● **WHAT THE TASK REQUIRES**: The records that follow must be repeated verbatim, every one of them.

═════ ENTRIES SHOWN ═════

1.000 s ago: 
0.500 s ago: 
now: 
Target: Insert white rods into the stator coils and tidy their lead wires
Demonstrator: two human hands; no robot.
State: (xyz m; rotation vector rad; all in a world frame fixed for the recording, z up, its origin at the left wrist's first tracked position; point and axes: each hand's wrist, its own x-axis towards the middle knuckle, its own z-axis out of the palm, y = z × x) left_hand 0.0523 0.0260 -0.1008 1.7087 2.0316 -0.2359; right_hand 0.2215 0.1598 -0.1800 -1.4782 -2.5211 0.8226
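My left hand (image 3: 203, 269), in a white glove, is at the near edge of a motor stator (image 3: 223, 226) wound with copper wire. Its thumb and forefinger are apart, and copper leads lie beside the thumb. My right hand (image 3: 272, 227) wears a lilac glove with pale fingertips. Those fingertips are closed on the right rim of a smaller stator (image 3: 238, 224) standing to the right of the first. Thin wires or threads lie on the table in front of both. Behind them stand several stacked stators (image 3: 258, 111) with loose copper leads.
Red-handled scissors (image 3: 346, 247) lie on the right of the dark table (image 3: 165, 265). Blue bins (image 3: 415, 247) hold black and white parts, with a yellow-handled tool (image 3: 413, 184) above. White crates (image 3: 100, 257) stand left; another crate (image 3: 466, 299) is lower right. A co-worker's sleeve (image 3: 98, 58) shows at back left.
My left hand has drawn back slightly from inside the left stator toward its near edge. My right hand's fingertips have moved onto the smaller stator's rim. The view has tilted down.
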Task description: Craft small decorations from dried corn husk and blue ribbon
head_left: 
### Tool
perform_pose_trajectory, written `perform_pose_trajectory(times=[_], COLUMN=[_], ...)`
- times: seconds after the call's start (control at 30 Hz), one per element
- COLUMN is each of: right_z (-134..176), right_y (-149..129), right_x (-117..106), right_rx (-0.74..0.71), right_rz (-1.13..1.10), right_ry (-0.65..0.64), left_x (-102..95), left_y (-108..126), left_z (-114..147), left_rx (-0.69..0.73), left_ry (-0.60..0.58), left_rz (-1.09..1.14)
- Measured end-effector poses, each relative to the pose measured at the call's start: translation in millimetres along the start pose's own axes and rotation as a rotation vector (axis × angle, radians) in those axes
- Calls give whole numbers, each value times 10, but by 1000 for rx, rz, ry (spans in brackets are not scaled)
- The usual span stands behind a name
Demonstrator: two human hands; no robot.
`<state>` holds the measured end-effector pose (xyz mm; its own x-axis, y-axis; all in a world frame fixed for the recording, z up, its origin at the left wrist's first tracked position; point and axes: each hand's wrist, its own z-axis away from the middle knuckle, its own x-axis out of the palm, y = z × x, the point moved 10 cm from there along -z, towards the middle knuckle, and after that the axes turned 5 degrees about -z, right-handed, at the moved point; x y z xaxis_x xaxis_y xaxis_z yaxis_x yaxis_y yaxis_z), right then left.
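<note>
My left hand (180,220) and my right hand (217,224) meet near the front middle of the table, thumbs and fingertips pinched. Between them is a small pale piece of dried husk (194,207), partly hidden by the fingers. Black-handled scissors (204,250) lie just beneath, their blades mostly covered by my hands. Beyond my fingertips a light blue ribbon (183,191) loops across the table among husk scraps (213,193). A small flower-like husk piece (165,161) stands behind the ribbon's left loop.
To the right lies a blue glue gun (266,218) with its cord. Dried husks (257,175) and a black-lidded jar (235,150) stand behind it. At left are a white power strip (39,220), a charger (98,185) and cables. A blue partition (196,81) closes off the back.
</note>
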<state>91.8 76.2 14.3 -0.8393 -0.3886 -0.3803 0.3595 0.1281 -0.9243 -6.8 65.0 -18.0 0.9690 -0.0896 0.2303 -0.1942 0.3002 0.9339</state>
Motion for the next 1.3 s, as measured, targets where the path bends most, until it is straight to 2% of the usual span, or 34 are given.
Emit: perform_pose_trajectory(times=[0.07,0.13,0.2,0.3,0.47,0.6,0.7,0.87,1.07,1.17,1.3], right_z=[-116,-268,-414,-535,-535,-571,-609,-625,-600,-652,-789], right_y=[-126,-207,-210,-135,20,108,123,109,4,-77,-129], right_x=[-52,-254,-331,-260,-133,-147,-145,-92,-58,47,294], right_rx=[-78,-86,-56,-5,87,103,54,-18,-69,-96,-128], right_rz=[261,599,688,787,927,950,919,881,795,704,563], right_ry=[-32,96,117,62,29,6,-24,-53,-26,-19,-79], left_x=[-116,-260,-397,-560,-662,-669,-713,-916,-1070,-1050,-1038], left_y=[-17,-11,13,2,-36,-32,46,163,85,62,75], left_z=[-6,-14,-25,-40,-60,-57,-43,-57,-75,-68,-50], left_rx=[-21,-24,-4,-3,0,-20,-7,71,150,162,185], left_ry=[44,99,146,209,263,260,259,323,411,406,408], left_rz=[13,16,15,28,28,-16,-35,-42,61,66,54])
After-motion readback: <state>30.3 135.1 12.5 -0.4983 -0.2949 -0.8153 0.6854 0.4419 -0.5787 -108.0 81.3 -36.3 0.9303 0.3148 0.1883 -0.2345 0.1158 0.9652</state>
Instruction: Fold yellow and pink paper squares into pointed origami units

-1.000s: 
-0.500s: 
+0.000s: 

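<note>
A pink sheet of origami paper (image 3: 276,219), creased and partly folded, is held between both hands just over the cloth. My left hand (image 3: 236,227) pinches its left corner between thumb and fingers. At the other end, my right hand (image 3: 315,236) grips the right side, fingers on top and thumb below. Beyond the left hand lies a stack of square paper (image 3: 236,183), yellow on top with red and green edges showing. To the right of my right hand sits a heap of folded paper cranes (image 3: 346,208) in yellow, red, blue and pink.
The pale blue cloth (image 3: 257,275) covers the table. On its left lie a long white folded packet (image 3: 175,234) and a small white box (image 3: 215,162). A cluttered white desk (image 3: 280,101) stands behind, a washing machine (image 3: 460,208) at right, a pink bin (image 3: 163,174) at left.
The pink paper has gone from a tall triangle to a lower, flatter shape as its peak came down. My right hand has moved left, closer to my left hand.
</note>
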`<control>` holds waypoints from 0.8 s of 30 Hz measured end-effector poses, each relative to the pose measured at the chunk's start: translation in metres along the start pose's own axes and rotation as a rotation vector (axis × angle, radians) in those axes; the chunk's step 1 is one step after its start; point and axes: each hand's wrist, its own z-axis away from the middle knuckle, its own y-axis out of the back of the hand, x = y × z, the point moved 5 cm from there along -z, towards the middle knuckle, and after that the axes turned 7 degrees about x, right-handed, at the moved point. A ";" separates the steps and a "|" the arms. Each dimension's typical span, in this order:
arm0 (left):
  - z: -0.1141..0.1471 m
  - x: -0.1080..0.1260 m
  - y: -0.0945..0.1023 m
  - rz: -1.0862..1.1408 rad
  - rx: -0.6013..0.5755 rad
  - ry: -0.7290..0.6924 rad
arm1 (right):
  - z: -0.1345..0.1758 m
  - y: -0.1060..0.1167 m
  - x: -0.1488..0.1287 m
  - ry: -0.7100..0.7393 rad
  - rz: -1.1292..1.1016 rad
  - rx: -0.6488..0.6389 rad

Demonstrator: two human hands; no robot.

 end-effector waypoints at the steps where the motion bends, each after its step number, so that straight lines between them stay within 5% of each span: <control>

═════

● **ANSWER TO THIS TASK**:
1.000 s ago: 
0.500 s ago: 
now: 
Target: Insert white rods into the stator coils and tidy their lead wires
Demonstrator: two human hands; no robot.
State: (xyz m; rotation vector rad; all in a world frame fixed for the recording, z up, its origin at the left wrist's first tracked position; point and axes: each hand's wrist, its own x-axis towards the middle knuckle, its own z-axis out of the palm, y = z × x) left_hand 0.0523 0.0260 -0.1008 1.7087 2.0316 -0.2359; right_hand 0.2215 0.1598 -0.1800 -1.4782 -2.5211 0.8226
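My left hand (image 3: 203, 269), in a white glove, is at the near edge of a motor stator (image 3: 223, 226) wound with copper wire. Its thumb and forefinger are apart, and copper leads lie beside the thumb. My right hand (image 3: 272, 227) wears a lilac glove with pale fingertips. Those fingertips are closed on the right rim of a smaller stator (image 3: 238, 224) standing to the right of the first. Thin wires or threads lie on the table in front of both. Behind them stand several stacked stators (image 3: 258, 111) with loose copper leads.
Red-handled scissors (image 3: 346, 247) lie on the right of the dark table (image 3: 165, 265). Blue bins (image 3: 415, 247) hold black and white parts, with a yellow-handled tool (image 3: 413, 184) above. White crates (image 3: 100, 257) stand left; another crate (image 3: 466, 299) is lower right. A co-worker's sleeve (image 3: 98, 58) shows at back left.
My left hand has drawn back slightly from inside the left stator toward its near edge. My right hand's fingertips have moved onto the smaller stator's rim. The view has tilted down.
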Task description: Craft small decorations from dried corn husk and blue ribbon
head_left: 
### Tool
perform_pose_trajectory, written `perform_pose_trajectory(times=[_], COLUMN=[_], ...)`
- times: seconds after the call's start (control at 30 Hz), one per element
- COLUMN is each of: right_z (-134..176), right_y (-149..129), right_x (-117..106), right_rx (-0.74..0.71), right_rz (-1.13..1.10), right_ry (-0.65..0.64), left_x (-102..95), left_y (-108..126), left_z (-114..147), left_rx (-0.69..0.73), left_ry (-0.60..0.58), left_rz (-1.09..1.14)
- Measured end-effector poses, each relative to the pose measured at the call's start: translation in millimetres along the start pose's own axes and rotation as a rotation vector (axis × angle, radians) in those axes
- Calls give whole numbers, each value times 10, but by 1000 for rx, rz, ry (spans in brackets are not scaled)
- The usual span stands behind a name
Demonstrator: two human hands; no robot.
`<state>` holds the measured end-effector pose (xyz mm; its own x-axis, y-axis; all in a world frame fixed for the recording, z up, its origin at the left wrist's first tracked position; point and axes: each hand's wrist, its own z-axis away from the middle knuckle, its own x-axis out of the palm, y = z × x, the point moved 10 cm from there along -z, towards the middle knuckle, and after that the axes turned 5 degrees about -z, right-handed, at the moved point; x y z xaxis_x xaxis_y xaxis_z yaxis_x yaxis_y yaxis_z), right then left.
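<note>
My left hand (180,220) and my right hand (217,224) meet near the front middle of the table, thumbs and fingertips pinched. Between them is a small pale piece of dried husk (194,207), partly hidden by the fingers. Black-handled scissors (204,250) lie just beneath, their blades mostly covered by my hands. Beyond my fingertips a light blue ribbon (183,191) loops across the table among husk scraps (213,193). A small flower-like husk piece (165,161) stands behind the ribbon's left loop.
To the right lies a blue glue gun (266,218) with its cord. Dried husks (257,175) and a black-lidded jar (235,150) stand behind it. At left are a white power strip (39,220), a charger (98,185) and cables. A blue partition (196,81) closes off the back.
</note>
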<state>91.8 76.2 14.3 -0.8393 -0.3886 -0.3803 0.3595 0.1281 -0.9243 -6.8 65.0 -18.0 0.9690 -0.0896 0.2303 -0.1942 0.3002 0.9339</state>
Motion for the next 1.3 s, as measured, targets where the path bends most, until it is straight to 2% of the usual span, or 34 are given.
Emit: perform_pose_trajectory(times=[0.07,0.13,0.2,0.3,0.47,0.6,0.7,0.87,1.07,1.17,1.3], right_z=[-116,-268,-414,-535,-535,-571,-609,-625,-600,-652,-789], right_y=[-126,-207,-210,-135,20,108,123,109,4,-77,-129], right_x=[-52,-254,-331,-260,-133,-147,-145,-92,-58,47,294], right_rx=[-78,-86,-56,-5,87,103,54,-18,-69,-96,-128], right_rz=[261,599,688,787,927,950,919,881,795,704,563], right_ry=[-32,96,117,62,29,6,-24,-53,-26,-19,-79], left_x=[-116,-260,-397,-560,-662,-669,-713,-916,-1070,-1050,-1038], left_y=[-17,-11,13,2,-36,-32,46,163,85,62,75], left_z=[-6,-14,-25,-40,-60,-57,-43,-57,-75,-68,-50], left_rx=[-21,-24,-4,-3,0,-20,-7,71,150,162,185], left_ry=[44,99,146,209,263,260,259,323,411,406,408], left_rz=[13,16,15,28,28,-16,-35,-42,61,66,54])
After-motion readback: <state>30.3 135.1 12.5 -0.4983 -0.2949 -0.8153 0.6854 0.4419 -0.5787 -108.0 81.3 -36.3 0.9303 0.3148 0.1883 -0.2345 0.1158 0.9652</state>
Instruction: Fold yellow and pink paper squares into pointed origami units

-1.000s: 
-0.500s: 
+0.000s: 

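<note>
A pink sheet of origami paper (image 3: 276,219), creased and partly folded, is held between both hands just over the cloth. My left hand (image 3: 236,227) pinches its left corner between thumb and fingers. At the other end, my right hand (image 3: 315,236) grips the right side, fingers on top and thumb below. Beyond the left hand lies a stack of square paper (image 3: 236,183), yellow on top with red and green edges showing. To the right of my right hand sits a heap of folded paper cranes (image 3: 346,208) in yellow, red, blue and pink.
The pale blue cloth (image 3: 257,275) covers the table. On its left lie a long white folded packet (image 3: 175,234) and a small white box (image 3: 215,162). A cluttered white desk (image 3: 280,101) stands behind, a washing machine (image 3: 460,208) at right, a pink bin (image 3: 163,174) at left.
The pink paper has gone from a tall triangle to a lower, flatter shape as its peak came down. My right hand has moved left, closer to my left hand.
</note>
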`<control>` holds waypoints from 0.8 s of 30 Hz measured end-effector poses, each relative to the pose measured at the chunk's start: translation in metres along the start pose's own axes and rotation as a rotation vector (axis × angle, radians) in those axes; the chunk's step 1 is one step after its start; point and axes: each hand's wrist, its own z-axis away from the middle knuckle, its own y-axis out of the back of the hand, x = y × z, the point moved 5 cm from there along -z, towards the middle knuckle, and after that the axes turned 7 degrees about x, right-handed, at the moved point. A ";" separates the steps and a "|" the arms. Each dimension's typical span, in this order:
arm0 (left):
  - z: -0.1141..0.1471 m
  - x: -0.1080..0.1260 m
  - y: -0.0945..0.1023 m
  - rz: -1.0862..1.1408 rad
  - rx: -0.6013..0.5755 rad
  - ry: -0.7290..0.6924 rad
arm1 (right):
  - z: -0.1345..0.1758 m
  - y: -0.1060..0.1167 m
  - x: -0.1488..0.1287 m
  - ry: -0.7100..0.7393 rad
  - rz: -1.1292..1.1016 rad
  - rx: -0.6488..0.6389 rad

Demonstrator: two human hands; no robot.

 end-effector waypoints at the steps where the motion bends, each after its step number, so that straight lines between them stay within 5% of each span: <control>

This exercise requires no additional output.